After he left, soldiers searched for him at his home in Congo. Unable to track him down, they abused his pregnant wife. He can't bear to discuss it in detail.

"I came here in America and I left [my family] in Congo," Mali says.

Officially Mali's travel visa was to attend a human rights conference, but he arrived in New York in late 2010 with no intention of returning home. A conference attendee offered him a place to stay in Virginia, and from there he traveled to Euless, a half-hour west of Dallas, where a Congolese man had offered shelter while Mali worked on his asylum case.

Catholic Charities of Fort Worth referred Mali to the Human Rights Initiative (HRI), a non-profit that helped with his case. He found himself explaining even the most hideous details, the ones he usually avoids, to his American lawyers. It was the "hardest case I've had in my life," he says.

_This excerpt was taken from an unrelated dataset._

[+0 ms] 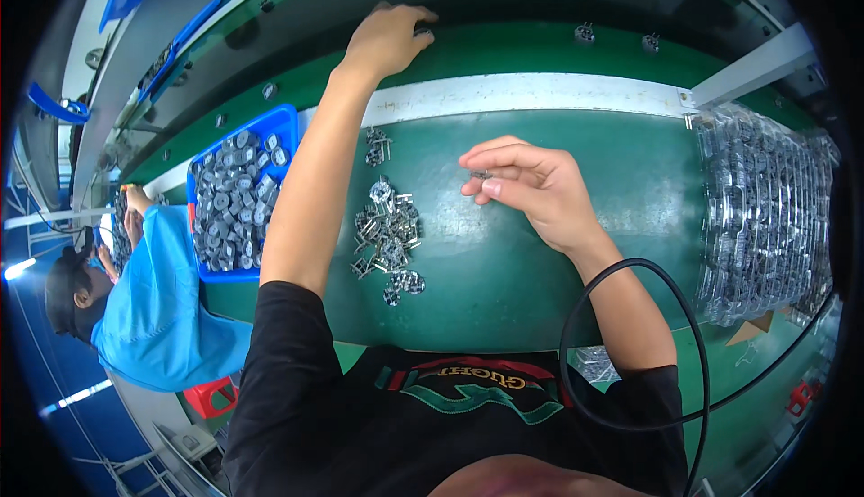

Nearly a year after arriving in the United States, he was granted asylum, a status that comes with government benefits that include rent assistance and help with living expenses. HRI referred him to International Rescue Committee (IRC), a non-profit resettlement agency.

Dallas IRC, which handled Mali's case, considers Vickery Meadow to be refugees' best option, thanks to its massive cache of affordable housing within walking distance of the agency's Greenville Avenue offices. IRC has been resettling people there since the 1990s, and along with Catholic Charities, it has resettled 2,500 refugees there in the past three years alone, largely from Burma, Bhutan and Iraq.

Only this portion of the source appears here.